Find every line in the records below that contains "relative", and copy it.
──────── DATA FOR ANALYSIS ────────
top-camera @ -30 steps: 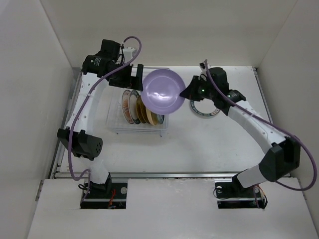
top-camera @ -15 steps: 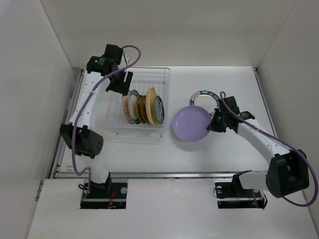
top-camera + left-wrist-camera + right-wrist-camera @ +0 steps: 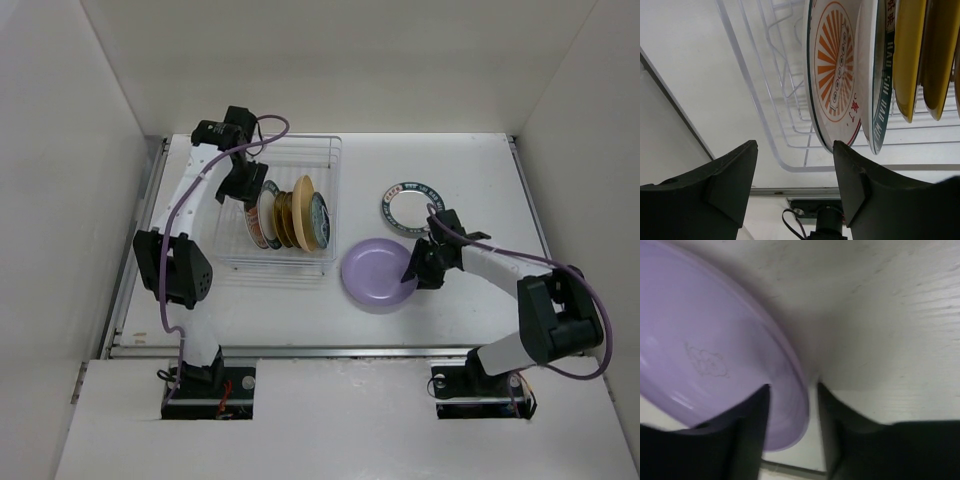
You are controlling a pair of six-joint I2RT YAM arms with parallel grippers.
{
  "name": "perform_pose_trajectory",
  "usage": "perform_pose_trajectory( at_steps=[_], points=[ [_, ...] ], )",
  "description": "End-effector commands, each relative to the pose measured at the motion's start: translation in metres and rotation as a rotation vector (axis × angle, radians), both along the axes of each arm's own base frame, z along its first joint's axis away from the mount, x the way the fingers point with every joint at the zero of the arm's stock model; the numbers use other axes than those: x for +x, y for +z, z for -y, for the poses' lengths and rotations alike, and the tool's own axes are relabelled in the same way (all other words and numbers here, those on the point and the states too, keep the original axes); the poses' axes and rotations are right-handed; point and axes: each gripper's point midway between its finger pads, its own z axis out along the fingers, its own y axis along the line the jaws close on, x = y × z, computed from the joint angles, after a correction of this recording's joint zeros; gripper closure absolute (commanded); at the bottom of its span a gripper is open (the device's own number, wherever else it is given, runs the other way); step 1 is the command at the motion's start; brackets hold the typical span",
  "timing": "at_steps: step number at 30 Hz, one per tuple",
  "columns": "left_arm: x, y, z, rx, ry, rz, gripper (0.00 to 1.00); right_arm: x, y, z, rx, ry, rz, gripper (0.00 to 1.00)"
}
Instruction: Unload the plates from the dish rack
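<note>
The lavender plate [image 3: 375, 275] lies flat on the table right of the dish rack [image 3: 333, 170]. My right gripper [image 3: 414, 268] is at its right rim. In the right wrist view the rim [image 3: 790, 390] passes between the parted fingers [image 3: 752, 415], so my right gripper [image 3: 792, 387] is open. Several plates stand on edge in the rack: a white-orange one [image 3: 832, 75], a teal-rimmed one [image 3: 879, 75] and yellow ones [image 3: 910, 55]. My left gripper [image 3: 246, 187] [image 3: 794, 145] hangs open at the white-orange plate's edge, which is beside one fingertip [image 3: 842, 155].
A white plate with a dark teal patterned rim [image 3: 408, 208] lies flat on the table, behind the lavender one. A teal patterned plate [image 3: 319, 221] is the rightmost in the rack. White walls enclose the table on three sides.
The right arm carried the lavender plate from above the rack down onto the table, and its jaws parted. The left gripper moved down to the leftmost racked plate and narrowed.
</note>
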Motion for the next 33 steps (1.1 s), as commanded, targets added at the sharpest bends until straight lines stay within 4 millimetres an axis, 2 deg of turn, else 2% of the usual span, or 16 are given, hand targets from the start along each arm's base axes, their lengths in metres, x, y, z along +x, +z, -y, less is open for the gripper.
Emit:
perform_pose_trajectory(
  at_steps=[1,4,8,10,12,13,14,18,20,21,22,23,27,28,33],
  points=[
    [-0.004,-0.001,-0.005,0.014,0.009,-0.008,0.41,0.006,0.0,-0.001,0.004,0.0,0.025,0.46],
    [-0.003,-0.005,-0.003,0.009,0.007,-0.022,0.4,0.012,0.012,0.002,-0.013,-0.011,0.06,0.29],
    [0.0,-0.019,0.004,-0.017,-0.003,-0.057,0.42,0.015,0.028,0.006,-0.028,-0.02,0.085,0.27],
    [0.005,-0.02,0.008,-0.031,-0.007,-0.057,0.53,0.021,0.042,0.01,-0.054,-0.024,0.122,0.27],
    [0.006,-0.029,0.012,-0.049,-0.013,-0.09,0.58,0.025,0.048,0.013,-0.074,-0.022,0.132,0.27],
    [0.009,-0.029,0.013,-0.05,-0.013,-0.086,0.59,0.031,0.059,0.014,-0.083,-0.02,0.163,0.27],
    [0.009,-0.035,0.013,-0.043,-0.012,-0.115,0.64,0.03,0.062,0.015,-0.085,-0.019,0.156,0.27],
    [0.009,-0.039,0.013,-0.038,-0.011,-0.133,0.78,0.038,0.083,0.018,-0.109,-0.011,0.192,0.27],
    [0.008,-0.037,0.014,-0.043,0.006,-0.132,0.93,0.042,0.098,0.017,-0.098,-0.014,0.23,0.27],
    [0.009,-0.037,0.012,-0.033,0.009,-0.129,1.0,0.042,0.098,0.017,-0.098,-0.014,0.231,0.27],
    [0.008,-0.035,0.012,-0.033,0.009,-0.131,1.0,0.045,0.106,0.016,-0.091,-0.016,0.255,0.27],
    [0.008,-0.034,0.01,-0.023,0.011,-0.128,1.0,0.042,0.105,0.017,-0.095,-0.015,0.244,0.27],
    [0.018,0.001,0.004,-0.024,0.035,-0.025,1.0,0.05,0.126,0.015,-0.09,-0.002,0.291,0.27],
    [0.015,0.014,0.004,-0.032,0.034,0.005,1.0,0.05,0.129,0.015,-0.09,-0.002,0.292,0.27],
    [0.018,0.054,0.004,-0.067,0.042,0.139,1.0,0.062,0.157,0.012,-0.086,0.037,0.353,0.27]
  ],
)
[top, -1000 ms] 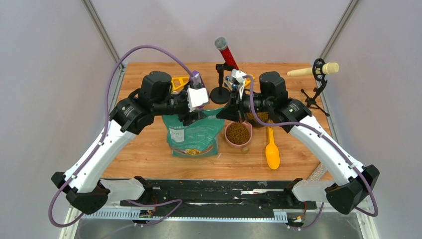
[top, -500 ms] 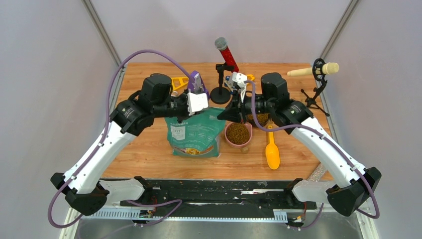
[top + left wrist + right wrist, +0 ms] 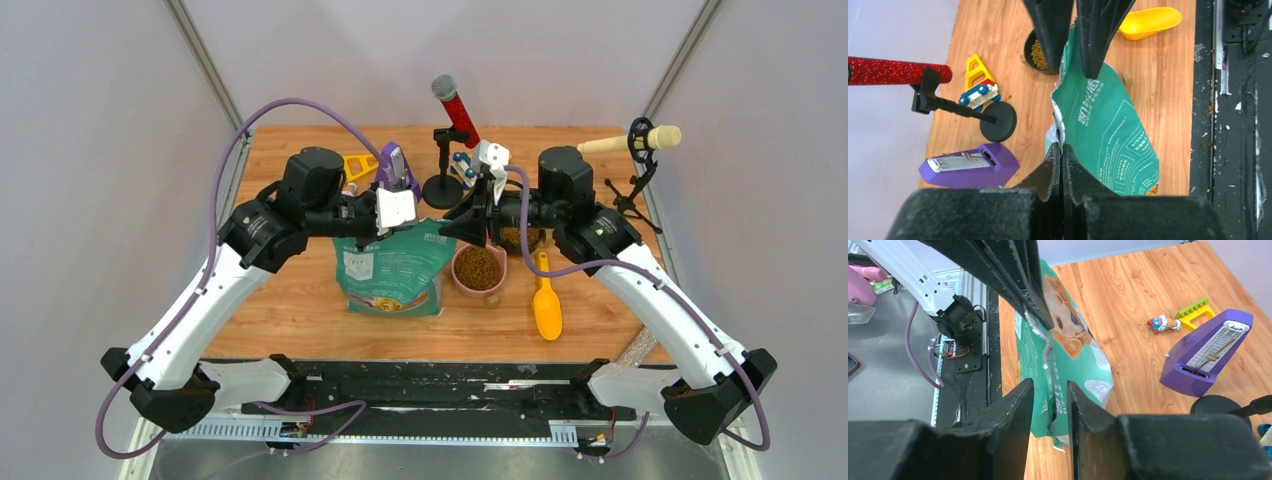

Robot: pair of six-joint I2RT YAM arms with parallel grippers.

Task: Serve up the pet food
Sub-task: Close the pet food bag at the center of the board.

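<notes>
The teal-green bag (image 3: pixel 390 270) stands upright in the middle of the table. My left gripper (image 3: pixel 1061 149) is shut on the bag's torn top edge, also seen from above (image 3: pixel 400 224). My right gripper (image 3: pixel 1048 402) is open, its jaws either side of the bag's (image 3: pixel 1068 355) other top corner with a gap on each side. From above, the right gripper (image 3: pixel 463 222) sits just right of the bag top. Brown pet food (image 3: pixel 479 268) fills a pink bowl (image 3: pixel 458 280) right of the bag. The bag's contents are hidden.
A yellow scoop (image 3: pixel 547 302) lies right of the pink bowl. A second, dark bowl of kibble (image 3: pixel 1037 50) sits under the right arm. Behind stand a purple metronome (image 3: pixel 395 165), a yellow toy (image 3: pixel 360 165), a red microphone (image 3: pixel 455 105) on its stand and a cream microphone (image 3: pixel 640 140).
My left gripper has shut on the bag's top edge. The right gripper has opened off the bag's corner, and its arm has shifted slightly right.
</notes>
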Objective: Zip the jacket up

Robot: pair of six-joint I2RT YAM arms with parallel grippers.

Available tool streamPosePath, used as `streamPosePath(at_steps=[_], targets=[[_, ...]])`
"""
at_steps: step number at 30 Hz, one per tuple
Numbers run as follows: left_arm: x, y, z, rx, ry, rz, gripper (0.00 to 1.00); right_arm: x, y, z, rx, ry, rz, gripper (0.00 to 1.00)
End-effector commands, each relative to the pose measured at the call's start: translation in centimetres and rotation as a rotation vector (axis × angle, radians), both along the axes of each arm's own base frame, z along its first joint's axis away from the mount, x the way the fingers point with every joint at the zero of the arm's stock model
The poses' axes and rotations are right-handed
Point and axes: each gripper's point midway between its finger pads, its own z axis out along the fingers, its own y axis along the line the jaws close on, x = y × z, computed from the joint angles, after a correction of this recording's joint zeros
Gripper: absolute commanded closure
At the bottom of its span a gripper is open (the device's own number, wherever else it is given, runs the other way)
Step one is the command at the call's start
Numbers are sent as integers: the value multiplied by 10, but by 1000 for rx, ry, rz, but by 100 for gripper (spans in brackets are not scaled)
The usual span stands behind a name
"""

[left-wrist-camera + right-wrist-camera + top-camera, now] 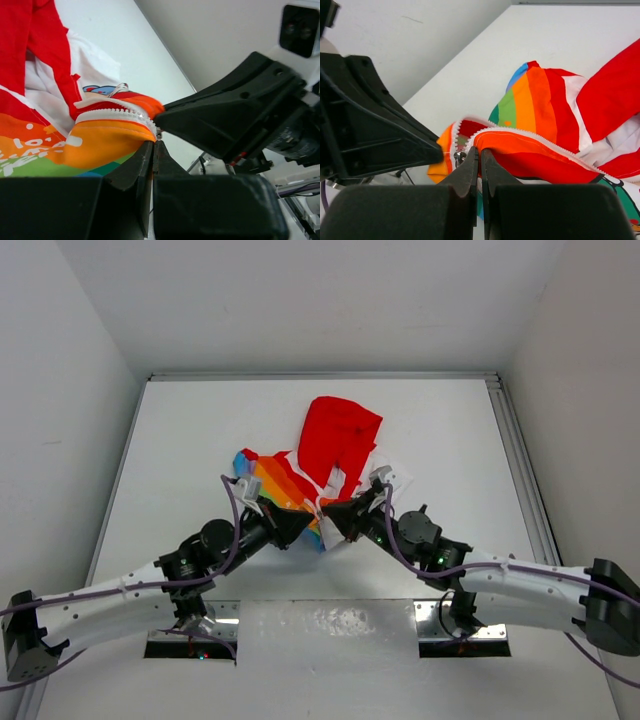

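Observation:
The jacket [335,445] lies crumpled mid-table, with the red hood at the far side and rainbow stripes at the left. Its open bottom edge is lifted between the two grippers. My left gripper [304,525] is shut on the orange hem by the white zipper teeth [112,114], with its tips at the fabric's corner [154,142]. My right gripper [334,519] is shut on the other zipper edge [481,150], and the metal zipper slider [459,158] hangs just left of its tips. The two grippers nearly touch tip to tip.
A raised metal rail [515,450] runs along the table's right side and another along the far edge [320,376]. White walls close in at the left, back and right. Two base plates [190,640] sit at the near edge.

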Motion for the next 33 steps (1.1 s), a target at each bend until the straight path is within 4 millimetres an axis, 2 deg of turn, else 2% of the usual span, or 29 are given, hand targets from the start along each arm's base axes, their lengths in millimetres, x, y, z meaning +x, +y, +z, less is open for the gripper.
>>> streamPosePath(at_steps=[1, 5, 10, 20, 22, 25, 27, 33], targets=[[-10, -3, 19, -62, -32, -62, 100, 12, 1, 29, 50, -37, -60, 100], [-12, -1, 20, -66, -31, -65, 100, 12, 3, 30, 52, -37, -53, 100], [-9, 2, -2, -29, 21, -34, 100, 1, 3, 46, 90, -41, -2, 100], [-2, -1, -28, 35, 73, -7, 100, -2, 15, 52, 91, 4, 38, 100], [-2, -2, -26, 36, 64, -9, 100, 0, 15, 53, 88, 9, 28, 100], [-6, -7, -11, 10, 30, -45, 100, 12, 10, 43, 33, 11, -46, 100], [-9, -6, -8, -16, 21, -57, 100, 20, 10, 32, -11, 20, -80, 100], [-17, -8, -14, -29, 34, -99, 100, 27, 15, 26, -48, 40, -104, 100]])
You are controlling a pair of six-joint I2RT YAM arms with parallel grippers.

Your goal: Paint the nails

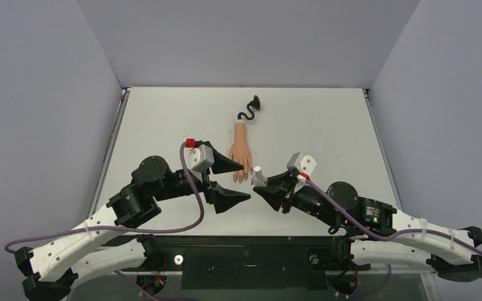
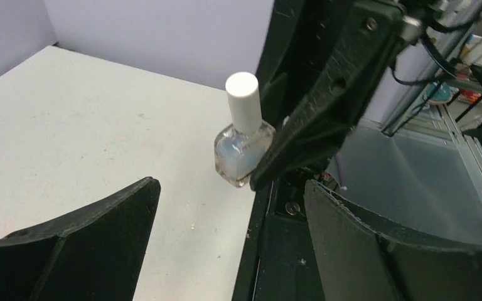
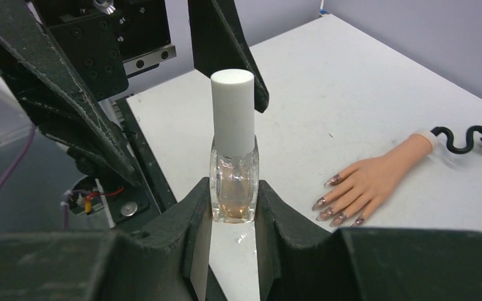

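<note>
Nails (image 3: 319,204) clear only from right wrist; right gripper (image 3: 233,195) clamps bottle (image 3: 233,157).

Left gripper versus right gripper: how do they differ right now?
The right gripper is shut on the polish bottle, which has its cap on; the left gripper is open and empty. In the top view the left gripper overlaps the mannequin hand; the right gripper lies beside it. Both point toward each other.
</note>
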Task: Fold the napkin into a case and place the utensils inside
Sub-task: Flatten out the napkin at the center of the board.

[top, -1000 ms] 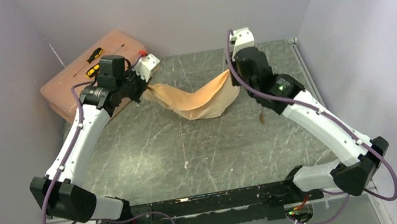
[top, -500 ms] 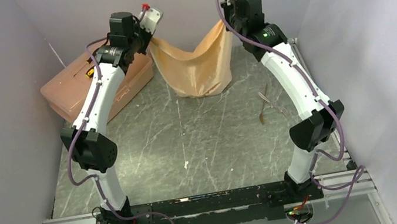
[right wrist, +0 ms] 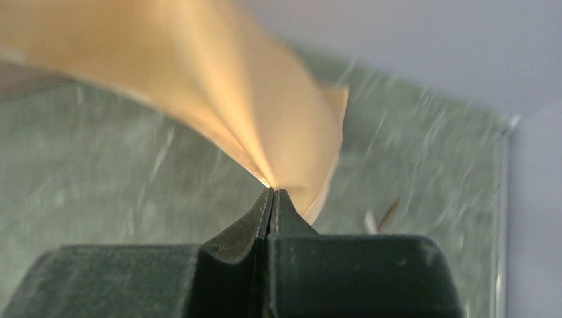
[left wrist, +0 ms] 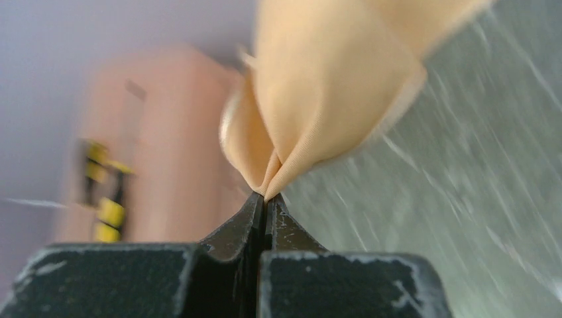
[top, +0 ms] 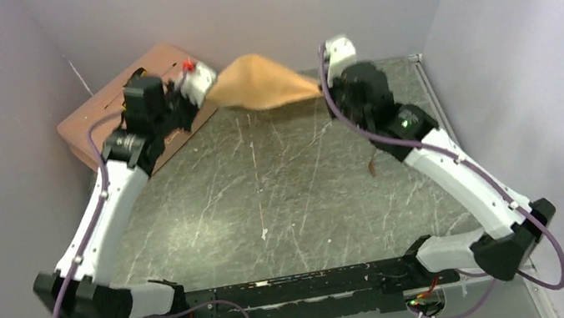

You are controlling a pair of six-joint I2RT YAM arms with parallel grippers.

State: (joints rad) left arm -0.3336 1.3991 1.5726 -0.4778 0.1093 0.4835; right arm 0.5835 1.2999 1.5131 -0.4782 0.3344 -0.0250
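Top external view: the left end effector [top: 206, 92] and right end effector [top: 324, 90] each pinch a napkin [top: 259, 85] corner, lifting it above the tabletop [top: 282, 184], probably to spread it flat.

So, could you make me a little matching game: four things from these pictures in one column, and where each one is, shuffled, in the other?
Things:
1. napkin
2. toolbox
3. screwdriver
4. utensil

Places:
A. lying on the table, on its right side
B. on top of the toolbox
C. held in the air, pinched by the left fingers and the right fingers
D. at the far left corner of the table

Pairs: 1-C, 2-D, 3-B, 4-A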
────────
> RESULT FOR THIS EXERCISE
  "description": "End-effector commands, each relative to the pose measured at the motion's start: translation in metres and rotation as a rotation vector (axis × angle, radians), both along the axes of each arm's own base frame, z along its first joint's axis away from the mount, x the way the fingers point with every joint at the zero of the arm's stock model; the numbers use other axes than those: x for +x, y for +z, z for -y, for the poses' lengths and rotations alike, and the tool's own axes are relabelled in the same way (all other words and numbers here, those on the point and the states too, keep the original axes); the poses' axes and rotations are right-handed; point and axes: each gripper's point midway between its finger pads, its own z axis out along the fingers, its own y axis along the line the jaws close on, x = y × z, computed from the joint angles, after a correction of this recording's joint zeros; gripper closure absolute (commanded); at the bottom of its span a gripper is open (the device's own number, wherever else it is given, runs the other way); step 1 is the command at the motion's start; brackets hold the typical span",
End-effector commands, each relative to the pose measured at the call's start: translation in centimetres and rotation as a rotation vector (axis × angle, radians), both along the axes of each arm's own base frame, z along its first joint's axis away from the mount, x the way the fingers point with every joint at the zero of the arm's stock model

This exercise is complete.